L’efficacité juridique de la norme antiraciste
L’article 261 bis du Code pénal suisse établit notamment : « Celui qui, publiquement, aura incité à la haine ou à la discrimination envers une personne ou un groupe de personnes en raison de leur appartenance raciale, ethnique ou religieuse… sera puni d’une peine privative de liberté de trois ans au plus ou d’une peine pécuniaire. » Cette norme antiraciste a été adoptée en septembre 1994 par une majorité de votants de 54.6%. Aujourd’hui encore, elle est contestée au Parlement fédéral. Elle a conduit pourtant à 349 condamnations entre 1995 et 2014 [5].
Le registre statistique n’est pas exhaustif mais il montre qu’au fil du temps, les victimes et groupes de victimes, les prétextes de racisme et de discrimination peuvent varier. Les condamnations s’inscrivent toutes – comme la loi l’exige – dans un contexte d’actes effectués publiquement. Les discours et manifestations racistes en cercles privés ne sont pas punissables, aussi graves soient-ils intrinsèquement. Ainsi, le salut hitlérien sur la prairie du Grütli effectué par des néo-nazis entre eux n’a-t-il pas été condamné par le Tribunal fédéral qui a considéré qu’il s’agissait d’un acte effectué dans un groupe fermé de convaincus sans tentative de propagande extérieure.

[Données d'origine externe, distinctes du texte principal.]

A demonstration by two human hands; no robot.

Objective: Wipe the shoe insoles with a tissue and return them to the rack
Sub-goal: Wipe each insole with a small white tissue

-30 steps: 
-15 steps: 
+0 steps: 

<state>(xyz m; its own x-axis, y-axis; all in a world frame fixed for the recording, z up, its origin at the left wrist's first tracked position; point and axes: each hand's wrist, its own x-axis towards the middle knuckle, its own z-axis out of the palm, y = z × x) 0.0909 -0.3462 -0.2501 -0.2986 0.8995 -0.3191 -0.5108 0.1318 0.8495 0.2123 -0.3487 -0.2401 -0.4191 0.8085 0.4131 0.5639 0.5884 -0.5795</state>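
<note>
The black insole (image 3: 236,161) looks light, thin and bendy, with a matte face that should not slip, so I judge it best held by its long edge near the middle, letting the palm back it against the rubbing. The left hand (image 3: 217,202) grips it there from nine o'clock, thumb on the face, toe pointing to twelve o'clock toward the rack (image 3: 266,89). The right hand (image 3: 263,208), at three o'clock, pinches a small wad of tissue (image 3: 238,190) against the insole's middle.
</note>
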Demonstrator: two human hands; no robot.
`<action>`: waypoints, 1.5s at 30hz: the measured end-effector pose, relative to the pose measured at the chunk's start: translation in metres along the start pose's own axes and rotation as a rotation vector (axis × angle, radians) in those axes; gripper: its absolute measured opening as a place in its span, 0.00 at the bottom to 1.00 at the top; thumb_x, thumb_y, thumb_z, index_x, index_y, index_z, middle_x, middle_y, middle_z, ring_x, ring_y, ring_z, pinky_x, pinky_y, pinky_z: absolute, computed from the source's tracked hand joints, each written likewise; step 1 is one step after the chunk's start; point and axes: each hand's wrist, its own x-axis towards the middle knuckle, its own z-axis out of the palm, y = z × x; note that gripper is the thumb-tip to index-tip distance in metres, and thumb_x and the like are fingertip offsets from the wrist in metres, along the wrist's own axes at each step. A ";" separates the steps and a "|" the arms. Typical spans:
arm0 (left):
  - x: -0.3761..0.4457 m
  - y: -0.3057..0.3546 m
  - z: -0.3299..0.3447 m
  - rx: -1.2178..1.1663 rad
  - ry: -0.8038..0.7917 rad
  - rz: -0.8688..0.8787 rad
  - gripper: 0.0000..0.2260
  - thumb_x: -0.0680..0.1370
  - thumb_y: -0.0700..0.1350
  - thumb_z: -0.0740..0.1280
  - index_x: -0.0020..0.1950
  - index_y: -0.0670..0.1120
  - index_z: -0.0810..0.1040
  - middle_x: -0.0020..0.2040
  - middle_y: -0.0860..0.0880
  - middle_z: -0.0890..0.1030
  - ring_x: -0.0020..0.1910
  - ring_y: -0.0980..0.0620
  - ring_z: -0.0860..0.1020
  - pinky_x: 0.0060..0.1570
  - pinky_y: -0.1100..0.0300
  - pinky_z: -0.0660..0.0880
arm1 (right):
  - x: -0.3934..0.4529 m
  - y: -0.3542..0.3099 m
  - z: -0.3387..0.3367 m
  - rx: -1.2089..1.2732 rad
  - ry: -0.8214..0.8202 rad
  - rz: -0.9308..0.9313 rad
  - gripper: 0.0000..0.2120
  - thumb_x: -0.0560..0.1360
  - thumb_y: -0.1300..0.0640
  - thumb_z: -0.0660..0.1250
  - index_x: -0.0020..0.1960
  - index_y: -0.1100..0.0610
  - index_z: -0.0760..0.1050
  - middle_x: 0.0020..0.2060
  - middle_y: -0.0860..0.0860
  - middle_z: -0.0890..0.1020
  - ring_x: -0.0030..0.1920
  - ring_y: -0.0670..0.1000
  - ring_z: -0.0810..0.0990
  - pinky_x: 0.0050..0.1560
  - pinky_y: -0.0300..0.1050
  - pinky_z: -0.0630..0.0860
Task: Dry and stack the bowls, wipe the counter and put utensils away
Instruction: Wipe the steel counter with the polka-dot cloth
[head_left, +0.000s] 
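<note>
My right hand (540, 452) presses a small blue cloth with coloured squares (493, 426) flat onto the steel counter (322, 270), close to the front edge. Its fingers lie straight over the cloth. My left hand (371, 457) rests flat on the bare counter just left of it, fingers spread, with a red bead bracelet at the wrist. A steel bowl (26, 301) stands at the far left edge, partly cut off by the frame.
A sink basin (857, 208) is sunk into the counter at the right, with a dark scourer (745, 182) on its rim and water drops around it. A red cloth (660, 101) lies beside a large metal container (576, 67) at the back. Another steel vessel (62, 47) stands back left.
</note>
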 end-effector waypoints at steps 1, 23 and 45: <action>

La liberté d’expression et d’opinion est un élément pris largement en compte par les tribunaux, lesquels privilégient souvent celle-ci lorsqu’il s’agit de prendre une décision controversée.
La parole « libérée » par l’anonymat sur Internet
Les événements internationaux exercent une influence de plus en plus importante sur la manifestation d’actes et de discours de haine, ainsi qu’en matière de discrimination raciale. Le conflit au Proche-Orient a ravivé l’antisémitisme ; les actes insupportables de DAECH et les attentats et attaques islamistes ont renforcé l’islamophobie ; la question des migrants et la situation en Syrie engendrent des réactions de rejet et des discours profondément discriminants à l’égard de groupes de personnes en situation de détresse.
La lutte contre le racisme et la discrimination raciale doit tenir compte de cette influence extérieure qui peut prendre des formes très différentes et viser des publics qui, parfois, peuvent se retrouver à divers titres discriminés et rejetés.
L’utilisation d’Internet s’est fortement démocratisée, les réseaux sociaux se sont diversifiés. Les moyens électroniques semblent, depuis plusieurs années maintenant, « libérer » la parole mais aussi faire tomber les tabous en matière de discours de haine. L’anonymat autorisé sur les sites internet et les blogs des médias tout comme sur les réseaux sociaux permet aujourd’hui d’écrire en toute impunité des propos dont les auteurs se cachent derrière des pseudonymes quand ils ne jouent pas simplement au chat et à la souris avec les médias qui voudraient mettre fin à certains abus.
Les enjeux sont là pour le futur. Internet est davantage utilisé aujourd’hui pour propager les discours de rejet que pour mettre en évidence les avantages de la diversité. Beaucoup de ceux qui ne partagent pas le discours de haine tenu sur Internet se taisent et ne se sentent pas armés pour agir ou pour rétorquer.
C’est là le sujet dont la Commission fédérale contre le racisme s’est saisie cette année 2015 qui marque les 20 ans d’existence de la norme contre le racisme. Permettre à ceux qui ne s’expriment pas de le faire, de façon positive et ouverte, occuper la Toile avec un discours d’ouverture – sans naïveté et en toute conscience – c’est le but de la campagne « Une Suisse à nos couleurs » [6] qui dure maintenant depuis quelques mois.
[1] Cet article est lié à la conférence organisée par Connaissance 3 et donnée par l’auteure le 9 novembre 2015 à La Tour-de-Peilz
[2] Lire l’article sur le site internet swissinfo, consulté le 28 octobre 2015.
[3] Lire l’interview d’André Langaney, sur le site internet L’homme moderne, septembre 1996
[4] La norme consitutionnelle (art. 8, al. 1 et 2) et la norme pénale (CP 261 bis) sur les pages internet de la Confédération, consultées le 28 octobre 2015
[5] Cas jugés et jugements définitifs, sur le site internet de la Commission fédérale contre le racisme, consulté le 28 octobre 2015.
[6] Lien internet. Consulté le 28 octobre 2015.